In May 1952 the Romanian media announced the elimination of three members of the Politburo, two of whom had been the leaders of the party's Moscow émigré center during World War II. All three had been party secretaries and had shared absolute power with the leader of the domestic faction, Gheorghe Gheorghiu-Dej. Ana Pauker, a veteran Communist leader who long had been lionized by international propaganda as an impeccable Communist fighter, lost her job as minister of foreign affairs and was put under house arrest. Her Muscovite ally, the Hungarian-born Vasile Luca, was accused of economic sabotage during his tenure as minister of finance and of collaboration with the bourgeois police during the party's underground activity. Luca was arrested and died in prison in the early 1960s. The third member of the group, Teohari Georgescu, a home Communist and former minister of internal affairs whose principal fault consisted in his close association with the Pauker-Luca faction, was also jailed but soon released, though never reinstated in party positions. The Romanian case is a perfect example of country dynamics determined by party factionalism and sectarianism. It can be said that the more marginal and less historically representative a Communist party was, the more profound its sectarianism was. The Romanian Communist Party (RCP), torn apart by internal struggles among its three centers87 during the underground period, preserved a besieged fortress mentality even after World War II. Given that in the pre-1945 period mutual accusations had usually resulted in the expulsion of the members of the defeated faction, once the party was in power, the effects of the continued struggles were catastrophic. Once established as a ruling party, the RCP projected a vision based on exclusiveness, fierce dogmatism, and universal suspicion at the national level.

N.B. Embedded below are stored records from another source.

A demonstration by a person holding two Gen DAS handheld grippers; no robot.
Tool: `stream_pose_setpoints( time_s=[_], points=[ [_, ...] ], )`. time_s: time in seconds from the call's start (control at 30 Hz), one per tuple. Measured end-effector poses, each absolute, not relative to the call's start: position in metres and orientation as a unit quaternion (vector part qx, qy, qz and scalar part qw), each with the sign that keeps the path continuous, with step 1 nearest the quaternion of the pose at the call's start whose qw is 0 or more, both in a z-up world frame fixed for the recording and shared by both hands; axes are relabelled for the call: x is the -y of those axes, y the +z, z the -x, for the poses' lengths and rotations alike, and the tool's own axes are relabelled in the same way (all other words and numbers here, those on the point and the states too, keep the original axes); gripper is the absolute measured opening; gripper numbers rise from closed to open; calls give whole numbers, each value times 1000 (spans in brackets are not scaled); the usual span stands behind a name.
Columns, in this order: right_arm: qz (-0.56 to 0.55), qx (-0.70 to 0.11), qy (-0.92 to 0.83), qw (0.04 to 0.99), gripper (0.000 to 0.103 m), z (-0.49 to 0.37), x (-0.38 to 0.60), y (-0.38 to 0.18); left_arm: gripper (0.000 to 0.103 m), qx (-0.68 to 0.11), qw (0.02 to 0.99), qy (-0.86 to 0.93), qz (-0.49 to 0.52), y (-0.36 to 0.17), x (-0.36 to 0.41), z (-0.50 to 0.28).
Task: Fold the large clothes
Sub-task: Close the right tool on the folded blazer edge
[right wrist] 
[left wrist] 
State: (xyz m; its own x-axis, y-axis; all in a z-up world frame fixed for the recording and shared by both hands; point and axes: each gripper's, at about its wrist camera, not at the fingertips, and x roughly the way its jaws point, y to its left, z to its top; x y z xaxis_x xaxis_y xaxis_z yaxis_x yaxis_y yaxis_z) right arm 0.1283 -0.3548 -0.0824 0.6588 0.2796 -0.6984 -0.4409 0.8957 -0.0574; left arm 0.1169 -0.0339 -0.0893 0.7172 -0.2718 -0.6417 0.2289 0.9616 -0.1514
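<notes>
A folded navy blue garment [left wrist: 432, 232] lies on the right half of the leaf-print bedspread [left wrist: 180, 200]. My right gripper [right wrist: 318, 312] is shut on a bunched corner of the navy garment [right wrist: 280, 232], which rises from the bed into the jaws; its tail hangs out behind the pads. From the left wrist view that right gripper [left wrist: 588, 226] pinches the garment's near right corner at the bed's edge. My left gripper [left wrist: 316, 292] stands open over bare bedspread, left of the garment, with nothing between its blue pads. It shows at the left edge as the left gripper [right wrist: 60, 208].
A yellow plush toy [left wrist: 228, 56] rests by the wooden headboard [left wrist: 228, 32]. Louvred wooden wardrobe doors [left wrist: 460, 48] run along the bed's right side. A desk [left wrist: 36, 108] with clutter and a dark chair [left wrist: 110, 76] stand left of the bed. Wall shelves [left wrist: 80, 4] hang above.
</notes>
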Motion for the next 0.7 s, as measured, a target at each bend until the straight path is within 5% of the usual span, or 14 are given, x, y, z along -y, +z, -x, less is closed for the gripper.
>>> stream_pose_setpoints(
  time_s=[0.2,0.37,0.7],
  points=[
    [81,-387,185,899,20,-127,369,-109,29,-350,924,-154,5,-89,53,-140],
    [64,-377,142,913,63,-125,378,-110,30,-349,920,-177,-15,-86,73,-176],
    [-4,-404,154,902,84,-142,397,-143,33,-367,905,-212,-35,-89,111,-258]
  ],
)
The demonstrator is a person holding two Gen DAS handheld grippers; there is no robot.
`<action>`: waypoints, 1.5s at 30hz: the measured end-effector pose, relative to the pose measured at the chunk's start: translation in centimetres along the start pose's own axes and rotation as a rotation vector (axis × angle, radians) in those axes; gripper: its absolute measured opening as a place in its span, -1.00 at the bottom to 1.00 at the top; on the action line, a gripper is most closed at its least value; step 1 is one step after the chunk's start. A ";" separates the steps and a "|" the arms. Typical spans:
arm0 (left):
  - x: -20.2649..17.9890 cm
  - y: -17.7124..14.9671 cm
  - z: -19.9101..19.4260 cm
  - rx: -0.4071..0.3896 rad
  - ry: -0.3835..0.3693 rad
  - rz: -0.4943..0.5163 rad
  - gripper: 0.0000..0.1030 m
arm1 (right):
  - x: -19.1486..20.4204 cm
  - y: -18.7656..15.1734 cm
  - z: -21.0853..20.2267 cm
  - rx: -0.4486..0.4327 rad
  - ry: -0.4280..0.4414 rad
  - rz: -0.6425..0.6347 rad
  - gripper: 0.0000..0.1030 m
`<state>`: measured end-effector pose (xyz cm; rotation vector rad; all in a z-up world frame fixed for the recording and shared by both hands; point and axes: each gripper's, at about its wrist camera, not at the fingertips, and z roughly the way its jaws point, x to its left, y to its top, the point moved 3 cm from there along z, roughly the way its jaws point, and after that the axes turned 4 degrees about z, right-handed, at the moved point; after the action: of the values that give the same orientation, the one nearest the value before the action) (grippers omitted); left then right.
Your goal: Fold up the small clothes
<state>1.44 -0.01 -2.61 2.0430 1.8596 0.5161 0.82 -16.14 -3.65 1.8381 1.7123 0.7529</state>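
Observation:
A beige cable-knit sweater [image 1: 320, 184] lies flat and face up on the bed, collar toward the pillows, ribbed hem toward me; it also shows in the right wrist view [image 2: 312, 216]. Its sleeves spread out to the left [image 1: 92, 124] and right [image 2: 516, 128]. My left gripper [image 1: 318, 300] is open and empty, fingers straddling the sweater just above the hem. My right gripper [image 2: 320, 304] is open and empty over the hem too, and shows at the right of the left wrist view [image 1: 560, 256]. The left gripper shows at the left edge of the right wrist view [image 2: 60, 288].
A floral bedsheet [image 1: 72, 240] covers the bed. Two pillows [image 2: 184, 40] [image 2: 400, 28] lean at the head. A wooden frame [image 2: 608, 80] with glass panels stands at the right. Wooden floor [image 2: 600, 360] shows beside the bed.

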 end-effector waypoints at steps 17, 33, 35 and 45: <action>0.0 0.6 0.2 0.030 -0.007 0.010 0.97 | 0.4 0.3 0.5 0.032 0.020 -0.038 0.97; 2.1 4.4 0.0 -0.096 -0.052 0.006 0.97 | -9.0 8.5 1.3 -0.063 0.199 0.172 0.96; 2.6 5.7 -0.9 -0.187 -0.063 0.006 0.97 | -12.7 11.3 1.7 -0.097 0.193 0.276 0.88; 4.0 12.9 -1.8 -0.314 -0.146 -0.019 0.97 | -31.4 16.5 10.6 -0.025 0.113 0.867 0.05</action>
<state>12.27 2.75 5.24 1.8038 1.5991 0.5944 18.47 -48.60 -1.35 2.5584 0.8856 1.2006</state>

The mystique of the party called for complete abrogation of its members’ critical faculties. As Franz Borkenau put it, Communism, “a Utopia based upon the belief in the omnipotence of the ‘vanguard,’ cannot live without a scapegoat, and the procedures applied to detect them, invent them, become only more cruel and reckless.”88 For all practical purposes, the political history of the international Communist movement is the history of continual purges of different factions branded by the victors as “anti-party deviations.” Those defeated in party power struggles were labeled factionalists, whereas the winners were lionized as champions of the “holy cause” of party unity.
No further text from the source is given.